TASK OBJECTIVE: Your answer should be one number, the count of lines in the listing below containing the word "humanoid".

AVAILABLE DATA section start

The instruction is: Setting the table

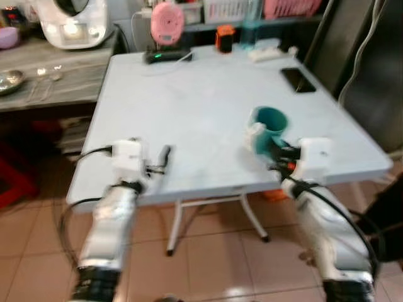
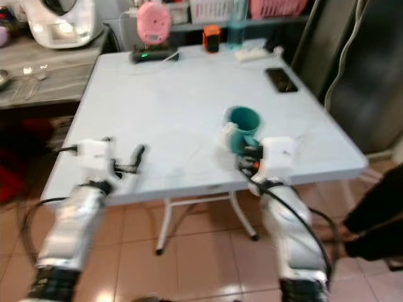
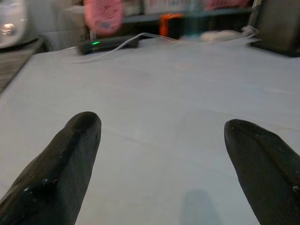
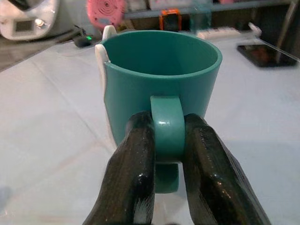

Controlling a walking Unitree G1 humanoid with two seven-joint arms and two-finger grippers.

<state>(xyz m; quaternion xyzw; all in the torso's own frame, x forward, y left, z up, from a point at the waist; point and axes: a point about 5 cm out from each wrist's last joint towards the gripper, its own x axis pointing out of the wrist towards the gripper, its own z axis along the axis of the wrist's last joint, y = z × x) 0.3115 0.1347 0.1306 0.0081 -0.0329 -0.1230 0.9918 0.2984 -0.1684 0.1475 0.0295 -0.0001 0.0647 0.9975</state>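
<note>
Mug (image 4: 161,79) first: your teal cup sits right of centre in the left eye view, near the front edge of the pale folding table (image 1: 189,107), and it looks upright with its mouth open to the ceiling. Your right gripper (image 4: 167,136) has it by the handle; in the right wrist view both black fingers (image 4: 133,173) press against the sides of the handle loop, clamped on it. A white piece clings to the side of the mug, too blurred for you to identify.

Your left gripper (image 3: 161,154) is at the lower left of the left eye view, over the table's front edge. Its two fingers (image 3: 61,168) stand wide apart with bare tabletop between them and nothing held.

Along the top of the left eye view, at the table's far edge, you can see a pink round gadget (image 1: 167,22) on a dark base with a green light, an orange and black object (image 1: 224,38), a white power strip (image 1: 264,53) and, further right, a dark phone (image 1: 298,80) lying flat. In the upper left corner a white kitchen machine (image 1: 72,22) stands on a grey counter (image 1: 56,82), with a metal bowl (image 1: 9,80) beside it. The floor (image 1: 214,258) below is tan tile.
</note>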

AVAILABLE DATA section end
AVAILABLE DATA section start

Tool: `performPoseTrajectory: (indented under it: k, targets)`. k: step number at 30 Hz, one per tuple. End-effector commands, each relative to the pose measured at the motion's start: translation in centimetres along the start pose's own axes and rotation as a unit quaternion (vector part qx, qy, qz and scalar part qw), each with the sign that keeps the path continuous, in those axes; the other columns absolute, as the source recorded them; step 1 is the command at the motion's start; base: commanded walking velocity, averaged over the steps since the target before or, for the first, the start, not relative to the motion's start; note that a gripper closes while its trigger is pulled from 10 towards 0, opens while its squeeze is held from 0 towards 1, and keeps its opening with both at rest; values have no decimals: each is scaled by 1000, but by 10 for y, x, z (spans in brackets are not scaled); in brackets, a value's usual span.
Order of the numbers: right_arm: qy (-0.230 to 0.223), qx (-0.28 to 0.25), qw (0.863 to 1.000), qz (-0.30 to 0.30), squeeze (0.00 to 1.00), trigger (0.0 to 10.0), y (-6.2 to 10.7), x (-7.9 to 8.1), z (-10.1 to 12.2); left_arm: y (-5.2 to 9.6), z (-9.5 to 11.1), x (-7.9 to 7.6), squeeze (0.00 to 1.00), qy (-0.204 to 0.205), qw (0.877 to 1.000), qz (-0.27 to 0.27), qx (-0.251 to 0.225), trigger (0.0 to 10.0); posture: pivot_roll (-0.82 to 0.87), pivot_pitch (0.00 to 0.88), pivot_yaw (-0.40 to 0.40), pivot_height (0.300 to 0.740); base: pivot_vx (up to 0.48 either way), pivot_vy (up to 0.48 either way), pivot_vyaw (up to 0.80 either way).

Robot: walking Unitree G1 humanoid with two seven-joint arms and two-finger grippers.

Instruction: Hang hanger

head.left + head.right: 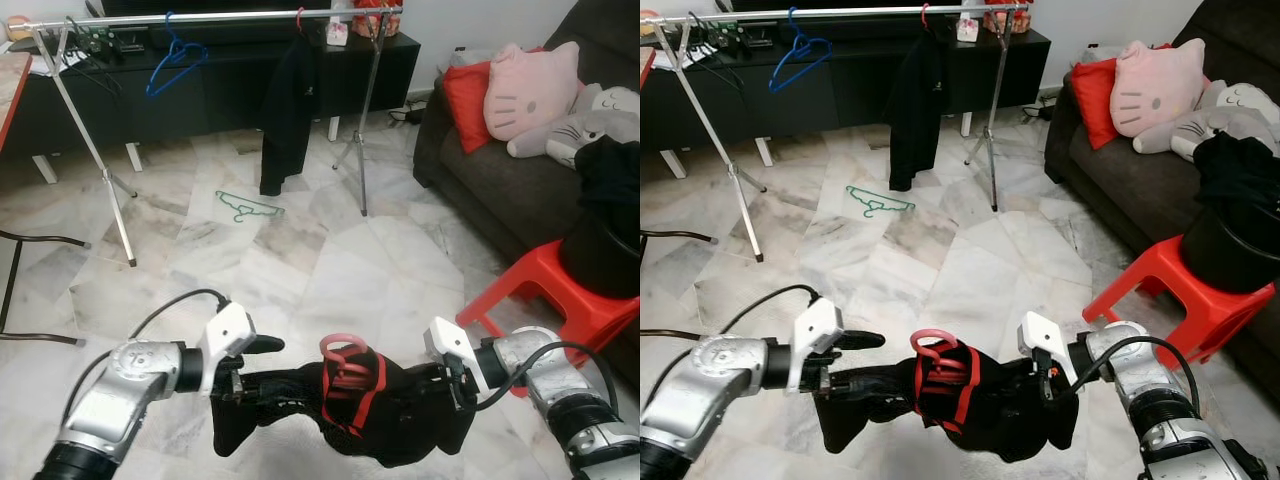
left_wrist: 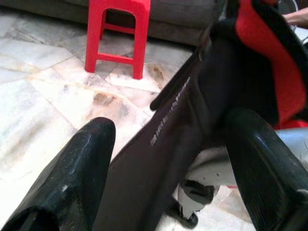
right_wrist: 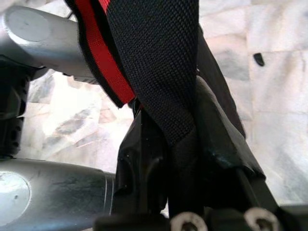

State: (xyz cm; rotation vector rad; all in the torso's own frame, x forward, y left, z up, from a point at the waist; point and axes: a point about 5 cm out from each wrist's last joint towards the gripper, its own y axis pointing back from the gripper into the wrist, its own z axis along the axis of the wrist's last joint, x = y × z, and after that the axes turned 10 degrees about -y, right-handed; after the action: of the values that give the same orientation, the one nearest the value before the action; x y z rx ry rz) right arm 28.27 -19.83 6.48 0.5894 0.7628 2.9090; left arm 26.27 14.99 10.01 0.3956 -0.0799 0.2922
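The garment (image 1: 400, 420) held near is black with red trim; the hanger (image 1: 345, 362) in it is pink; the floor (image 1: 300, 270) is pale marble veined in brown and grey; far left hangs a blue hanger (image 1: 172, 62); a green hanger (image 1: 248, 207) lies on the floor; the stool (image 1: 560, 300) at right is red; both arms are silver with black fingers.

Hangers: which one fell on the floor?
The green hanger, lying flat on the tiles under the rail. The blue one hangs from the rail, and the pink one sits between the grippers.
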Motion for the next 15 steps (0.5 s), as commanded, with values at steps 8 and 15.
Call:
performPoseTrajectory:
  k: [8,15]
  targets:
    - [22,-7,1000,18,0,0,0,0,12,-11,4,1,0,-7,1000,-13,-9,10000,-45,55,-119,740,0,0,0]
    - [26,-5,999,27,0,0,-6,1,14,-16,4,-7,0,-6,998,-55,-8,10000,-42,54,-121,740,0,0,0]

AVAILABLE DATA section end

SOLVED EXERCISE: 2